● **How to complete this task**:
Restate every line below word for word, but drop each picture.

**** Given information

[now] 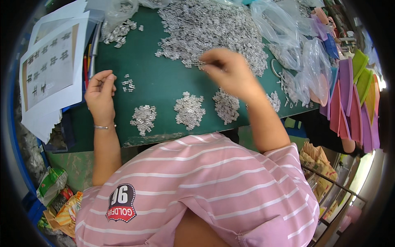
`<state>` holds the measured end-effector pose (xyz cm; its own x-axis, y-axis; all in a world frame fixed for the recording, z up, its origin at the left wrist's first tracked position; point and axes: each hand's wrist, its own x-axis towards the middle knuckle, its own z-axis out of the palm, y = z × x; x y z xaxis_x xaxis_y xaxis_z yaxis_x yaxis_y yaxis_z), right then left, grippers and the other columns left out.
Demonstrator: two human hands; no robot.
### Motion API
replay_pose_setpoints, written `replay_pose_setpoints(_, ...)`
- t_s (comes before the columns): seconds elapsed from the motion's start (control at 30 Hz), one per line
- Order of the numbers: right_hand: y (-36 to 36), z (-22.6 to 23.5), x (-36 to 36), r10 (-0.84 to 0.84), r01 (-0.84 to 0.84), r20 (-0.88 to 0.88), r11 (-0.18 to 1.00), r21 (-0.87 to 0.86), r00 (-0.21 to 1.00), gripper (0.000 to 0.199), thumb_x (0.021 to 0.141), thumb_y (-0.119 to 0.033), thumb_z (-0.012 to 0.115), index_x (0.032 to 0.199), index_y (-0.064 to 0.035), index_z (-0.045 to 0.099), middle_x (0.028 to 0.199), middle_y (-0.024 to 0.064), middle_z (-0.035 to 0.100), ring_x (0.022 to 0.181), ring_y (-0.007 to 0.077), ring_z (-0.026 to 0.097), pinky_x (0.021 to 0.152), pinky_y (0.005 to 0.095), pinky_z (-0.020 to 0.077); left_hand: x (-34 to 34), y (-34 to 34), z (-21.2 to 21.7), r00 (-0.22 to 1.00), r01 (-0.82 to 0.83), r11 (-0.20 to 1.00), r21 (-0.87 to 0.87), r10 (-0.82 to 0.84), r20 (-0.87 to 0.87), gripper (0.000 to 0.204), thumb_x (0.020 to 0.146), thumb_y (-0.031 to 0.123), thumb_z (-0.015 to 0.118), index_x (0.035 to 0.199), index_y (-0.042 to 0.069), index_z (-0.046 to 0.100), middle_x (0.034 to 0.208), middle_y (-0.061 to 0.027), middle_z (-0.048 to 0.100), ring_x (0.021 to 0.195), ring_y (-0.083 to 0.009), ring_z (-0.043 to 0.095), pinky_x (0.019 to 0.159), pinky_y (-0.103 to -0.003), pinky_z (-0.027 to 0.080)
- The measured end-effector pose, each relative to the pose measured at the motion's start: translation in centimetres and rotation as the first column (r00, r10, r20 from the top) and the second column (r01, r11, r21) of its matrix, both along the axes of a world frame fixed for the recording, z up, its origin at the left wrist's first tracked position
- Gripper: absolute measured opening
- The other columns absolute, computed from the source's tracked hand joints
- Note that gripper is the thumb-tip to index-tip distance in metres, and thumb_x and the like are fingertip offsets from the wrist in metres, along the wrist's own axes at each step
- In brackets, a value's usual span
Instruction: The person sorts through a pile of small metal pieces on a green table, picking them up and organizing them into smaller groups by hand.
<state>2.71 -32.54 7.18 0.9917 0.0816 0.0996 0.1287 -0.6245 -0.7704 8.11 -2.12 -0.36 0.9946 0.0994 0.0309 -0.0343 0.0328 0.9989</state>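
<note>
A large heap of small silver metal pieces (210,29) spreads over the far part of the green table (160,82). At its near edge is my right hand (230,73), slightly blurred, thumb and fingers curled together; what lies between the fingertips is too small to make out. My left hand (101,92) rests at the left with its fingers closed and the thumb against them, hiding anything inside. Just right of it lie a few loose metal pieces (128,84). Smaller piles line the near edge: a left pile (144,119), a middle pile (189,110) and a right pile (226,106).
Another small pile (273,101) lies beyond my right forearm. Clear plastic bags (302,61) with metal pieces stand at the right, beside colourful upright bins (349,99). Printed sheets (53,61) lean at the left, and a bag of metal pieces (119,18) sits behind them.
</note>
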Motion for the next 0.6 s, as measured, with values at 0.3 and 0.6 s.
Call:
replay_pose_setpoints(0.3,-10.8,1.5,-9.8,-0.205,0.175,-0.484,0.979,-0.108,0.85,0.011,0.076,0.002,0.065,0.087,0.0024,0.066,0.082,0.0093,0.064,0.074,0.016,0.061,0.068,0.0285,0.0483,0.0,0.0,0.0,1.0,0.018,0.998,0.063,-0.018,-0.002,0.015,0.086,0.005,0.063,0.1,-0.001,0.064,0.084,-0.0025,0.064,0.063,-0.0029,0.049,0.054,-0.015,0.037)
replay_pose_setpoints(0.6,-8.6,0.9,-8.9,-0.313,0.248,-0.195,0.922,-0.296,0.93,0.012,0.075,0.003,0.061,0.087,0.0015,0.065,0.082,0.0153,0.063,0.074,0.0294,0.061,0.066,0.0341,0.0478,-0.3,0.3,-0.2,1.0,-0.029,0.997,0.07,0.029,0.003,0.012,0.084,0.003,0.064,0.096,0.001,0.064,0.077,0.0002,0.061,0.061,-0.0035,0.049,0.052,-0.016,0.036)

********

● **Output for this exercise**:
[now] 
`<state>` holds the measured end-effector pose (xyz cm; its own x-axis, y-axis; all in a world frame fixed for the recording, z up, its origin at the left wrist's first tracked position; point and axes: each hand's wrist, its own x-axis towards the middle knuckle, its own z-axis out of the palm, y = z × x; x y z xaxis_x xaxis_y xaxis_z yaxis_x yaxis_y yaxis_z), right then left, grippers and the other columns left out.
Demonstrator: two human hands; no robot.
### Motion API
replay_pose_setpoints, written `replay_pose_setpoints(_, ...)`
- t_s (comes before the columns): seconds elapsed from the motion's start (control at 30 Hz), one per line
- Order of the numbers: right_hand: y (-36 to 36), z (-22.6 to 23.5), x (-36 to 36), r10 (-0.84 to 0.84), r01 (-0.84 to 0.84), r20 (-0.88 to 0.88), r11 (-0.18 to 1.00), r21 (-0.87 to 0.86), r00 (-0.21 to 1.00), gripper (0.000 to 0.199), thumb_x (0.021 to 0.141), thumb_y (-0.119 to 0.033), thumb_z (-0.012 to 0.115), index_x (0.032 to 0.199), index_y (-0.064 to 0.035), index_z (-0.045 to 0.099), middle_x (0.028 to 0.199), middle_y (-0.024 to 0.064), middle_z (-0.035 to 0.100), ring_x (0.022 to 0.181), ring_y (-0.007 to 0.077), ring_z (-0.026 to 0.097), pinky_x (0.021 to 0.152), pinky_y (0.005 to 0.095), pinky_z (-0.020 to 0.077); left_hand: x (-34 to 34), y (-34 to 34), z (-21.2 to 21.7), r00 (-0.22 to 1.00), r01 (-0.82 to 0.83), r11 (-0.20 to 1.00), r21 (-0.87 to 0.87), r10 (-0.82 to 0.84), r20 (-0.87 to 0.87), gripper (0.000 to 0.204), thumb_x (0.020 to 0.146), thumb_y (-0.031 to 0.123), thumb_z (-0.015 to 0.118), index_x (0.035 to 0.199), index_y (-0.042 to 0.069), index_z (-0.046 to 0.100), middle_x (0.034 to 0.208), middle_y (-0.061 to 0.027), middle_z (-0.048 to 0.100), ring_x (0.021 to 0.195), ring_y (-0.083 to 0.009), ring_z (-0.043 to 0.095), pinky_x (0.019 to 0.159), pinky_y (-0.103 to -0.003), pinky_z (-0.027 to 0.080)
- The measured end-effector pose, each relative to the pose measured at the motion's start: translation in centimetres and rotation as the first column (r00, r10, r20 from the top) and the second column (r01, r11, r21) of its matrix, both along the axes of a world frame fixed for the recording, z up, its origin at the left wrist's first tracked position
- Gripper: absolute measured opening
- The other columns absolute, computed from the source's tracked hand joints
- Note that gripper is the thumb-tip to index-tip distance in metres, and thumb_x and the like are fingertip offsets from the wrist in metres, along the wrist's own axes at each step
- In brackets, a value's usual span
Instruction: The person sorts through a pile of small metal pieces on a green table, picking them up and organizing them into smaller groups by hand.
<state>2.71 -32.54 7.18 0.9917 0.0816 0.0996 0.1287 -0.6245 -0.7704 8.11 -2.12 -0.36 0.9946 0.0994 0.0309 -0.0343 0.0328 0.9989</state>
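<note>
A large heap of small silver metal pieces (210,29) spreads over the far part of the green table (160,82). At its near edge is my right hand (230,73), slightly blurred, thumb and fingers curled together; what lies between the fingertips is too small to make out. My left hand (101,92) rests at the left with its fingers closed and the thumb against them, hiding anything inside. Just right of it lie a few loose metal pieces (128,84). Smaller piles line the near edge: a left pile (144,119), a middle pile (189,110) and a right pile (226,106).
Another small pile (273,101) lies beyond my right forearm. Clear plastic bags (302,61) with metal pieces stand at the right, beside colourful upright bins (349,99). Printed sheets (53,61) lean at the left, and a bag of metal pieces (119,18) sits behind them.
</note>
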Motion for the next 0.6 s, as measured, with values at 0.3 and 0.6 s.
Call:
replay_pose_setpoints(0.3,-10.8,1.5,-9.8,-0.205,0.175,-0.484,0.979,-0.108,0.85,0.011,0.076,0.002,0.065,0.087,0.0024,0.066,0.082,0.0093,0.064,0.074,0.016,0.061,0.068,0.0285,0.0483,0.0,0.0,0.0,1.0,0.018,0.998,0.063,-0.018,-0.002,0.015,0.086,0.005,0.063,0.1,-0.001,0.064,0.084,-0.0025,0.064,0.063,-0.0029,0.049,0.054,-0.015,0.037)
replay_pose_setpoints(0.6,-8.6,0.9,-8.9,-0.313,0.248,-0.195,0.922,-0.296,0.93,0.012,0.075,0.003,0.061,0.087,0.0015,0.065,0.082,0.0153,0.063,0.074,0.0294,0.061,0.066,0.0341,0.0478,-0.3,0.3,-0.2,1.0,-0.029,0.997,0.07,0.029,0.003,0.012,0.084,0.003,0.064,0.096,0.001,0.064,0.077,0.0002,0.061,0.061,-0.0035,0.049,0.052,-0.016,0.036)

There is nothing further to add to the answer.